(Data extract):
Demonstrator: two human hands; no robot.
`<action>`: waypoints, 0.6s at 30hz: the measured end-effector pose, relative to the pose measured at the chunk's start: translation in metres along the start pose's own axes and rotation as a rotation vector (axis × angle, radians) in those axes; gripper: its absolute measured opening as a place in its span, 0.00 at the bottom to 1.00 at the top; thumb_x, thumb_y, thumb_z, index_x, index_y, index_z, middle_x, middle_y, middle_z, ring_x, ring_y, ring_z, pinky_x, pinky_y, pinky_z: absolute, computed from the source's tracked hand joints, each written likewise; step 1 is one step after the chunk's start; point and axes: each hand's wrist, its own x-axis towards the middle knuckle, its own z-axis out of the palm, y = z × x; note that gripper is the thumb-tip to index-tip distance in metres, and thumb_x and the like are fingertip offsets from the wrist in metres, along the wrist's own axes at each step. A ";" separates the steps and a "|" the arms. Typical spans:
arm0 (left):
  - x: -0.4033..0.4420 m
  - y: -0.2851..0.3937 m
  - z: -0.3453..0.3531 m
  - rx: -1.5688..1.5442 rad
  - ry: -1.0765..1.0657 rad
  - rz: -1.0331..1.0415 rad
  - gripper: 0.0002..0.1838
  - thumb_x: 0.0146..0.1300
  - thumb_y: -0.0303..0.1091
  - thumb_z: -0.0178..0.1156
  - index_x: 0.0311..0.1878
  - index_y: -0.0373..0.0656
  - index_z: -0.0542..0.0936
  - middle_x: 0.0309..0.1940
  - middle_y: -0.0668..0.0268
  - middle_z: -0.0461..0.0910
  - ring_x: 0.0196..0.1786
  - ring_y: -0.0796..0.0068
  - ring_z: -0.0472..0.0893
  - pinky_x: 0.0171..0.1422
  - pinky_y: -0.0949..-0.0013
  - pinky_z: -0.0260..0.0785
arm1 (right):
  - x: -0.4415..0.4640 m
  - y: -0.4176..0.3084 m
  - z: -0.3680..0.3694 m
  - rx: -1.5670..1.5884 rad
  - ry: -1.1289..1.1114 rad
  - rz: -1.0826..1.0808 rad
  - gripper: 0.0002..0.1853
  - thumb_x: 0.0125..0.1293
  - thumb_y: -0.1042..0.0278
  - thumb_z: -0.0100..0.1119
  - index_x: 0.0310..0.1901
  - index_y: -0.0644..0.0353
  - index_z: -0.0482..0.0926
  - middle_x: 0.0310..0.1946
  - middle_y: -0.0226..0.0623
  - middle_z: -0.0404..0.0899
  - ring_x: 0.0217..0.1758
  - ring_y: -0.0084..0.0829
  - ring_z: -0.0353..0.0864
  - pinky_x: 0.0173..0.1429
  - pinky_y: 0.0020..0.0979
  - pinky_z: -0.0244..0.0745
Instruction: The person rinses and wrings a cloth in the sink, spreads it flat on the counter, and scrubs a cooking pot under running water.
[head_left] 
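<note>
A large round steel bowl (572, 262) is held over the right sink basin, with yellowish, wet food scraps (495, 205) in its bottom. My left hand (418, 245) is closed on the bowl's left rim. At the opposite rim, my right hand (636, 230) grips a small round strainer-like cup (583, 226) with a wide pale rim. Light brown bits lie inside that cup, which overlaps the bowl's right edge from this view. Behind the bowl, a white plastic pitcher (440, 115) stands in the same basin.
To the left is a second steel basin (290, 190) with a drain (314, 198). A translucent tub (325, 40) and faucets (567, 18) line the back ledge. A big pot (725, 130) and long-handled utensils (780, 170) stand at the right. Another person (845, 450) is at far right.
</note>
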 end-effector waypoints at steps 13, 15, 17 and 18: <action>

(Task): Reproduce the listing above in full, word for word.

(Solution):
Demonstrator: two human hands; no robot.
`<action>`: waypoints, 0.6s at 30hz: the measured end-effector pose, relative to the pose measured at the chunk's start: translation in metres along the start pose's own axes and rotation as a rotation vector (axis × angle, radians) in those axes; gripper: its absolute measured opening as a place in its span, 0.00 at the bottom to 1.00 at the top; thumb_x, thumb_y, thumb_z, index_x, index_y, index_z, middle_x, middle_y, middle_z, ring_x, ring_y, ring_z, pinky_x, pinky_y, pinky_z: absolute, computed from the source's tracked hand joints, each written likewise; step 1 is one step after the chunk's start; point and axes: each hand's wrist, its own x-axis towards the middle knuckle, its own z-axis out of the palm, y = z × x; note that gripper is the thumb-tip to index-tip distance in metres, and thumb_x and the like are fingertip offsets from the wrist in metres, along the wrist's own axes at each step. A ";" separates the steps and a "|" the arms. Typical spans:
arm0 (left):
  - x: -0.4033..0.4420 m
  - y: -0.2851..0.3937 m
  - z: -0.3453..0.3531 m
  - rx: -1.5688..1.5442 rad
  - ry: -1.0765..1.0657 rad
  - rz: -1.0331..1.0415 rad
  - gripper: 0.0002..0.1838
  - thumb_x: 0.0146..0.1300
  - thumb_y: -0.0303..0.1091
  - thumb_z: -0.0178..0.1156
  - index_x: 0.0311..0.1878
  - index_y: -0.0373..0.0656
  - index_z: -0.0542..0.0936
  - middle_x: 0.0309..0.1940
  - middle_y: -0.0668..0.0268
  - middle_z: -0.0461..0.0910
  - ring_x: 0.0196..0.1786
  - ring_y: -0.0796..0.0068
  - ring_z: -0.0472..0.0893
  - pinky_x: 0.0171..0.1422
  - pinky_y: -0.0949..-0.0013
  - pinky_z: -0.0260..0.0785
arm1 (right):
  - x: -0.4415..0.4640 m
  - y: -0.4176..0.3084 m
  - z: -0.3680..0.3694 m
  - rx: -1.5670..1.5884 rad
  - ry: -1.1289..1.1114 rad
  - rz: -1.0826..1.0808 rad
  - gripper: 0.0002..0.1853
  - thumb_x: 0.0125..0.1293
  - thumb_y: -0.1042..0.0278
  - thumb_z: -0.0100..0.1119
  - index_x: 0.0310..0.1901
  - index_y: -0.0644..0.0353
  - index_z: -0.0482..0.0926
  - middle_x: 0.0310..0.1946
  - middle_y: -0.0226..0.0623
  - middle_z: -0.0404..0.0899
  - ring_x: 0.0217..0.1758
  - ring_y: -0.0084..0.0829
  - ring_z: -0.0353..0.0864
  - pinky_x: 0.0173..0.1429
  - pinky_y: 0.0020..0.0979
  - pinky_z: -0.0244..0.0745
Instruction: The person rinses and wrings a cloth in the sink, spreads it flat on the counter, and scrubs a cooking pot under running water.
[head_left] 
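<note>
A large round steel bowl (572, 262) is held over the right sink basin, with yellowish, wet food scraps (495, 205) in its bottom. My left hand (418, 245) is closed on the bowl's left rim. At the opposite rim, my right hand (636, 230) grips a small round strainer-like cup (583, 226) with a wide pale rim. Light brown bits lie inside that cup, which overlaps the bowl's right edge from this view. Behind the bowl, a white plastic pitcher (440, 115) stands in the same basin.
To the left is a second steel basin (290, 190) with a drain (314, 198). A translucent tub (325, 40) and faucets (567, 18) line the back ledge. A big pot (725, 130) and long-handled utensils (780, 170) stand at the right. Another person (845, 450) is at far right.
</note>
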 end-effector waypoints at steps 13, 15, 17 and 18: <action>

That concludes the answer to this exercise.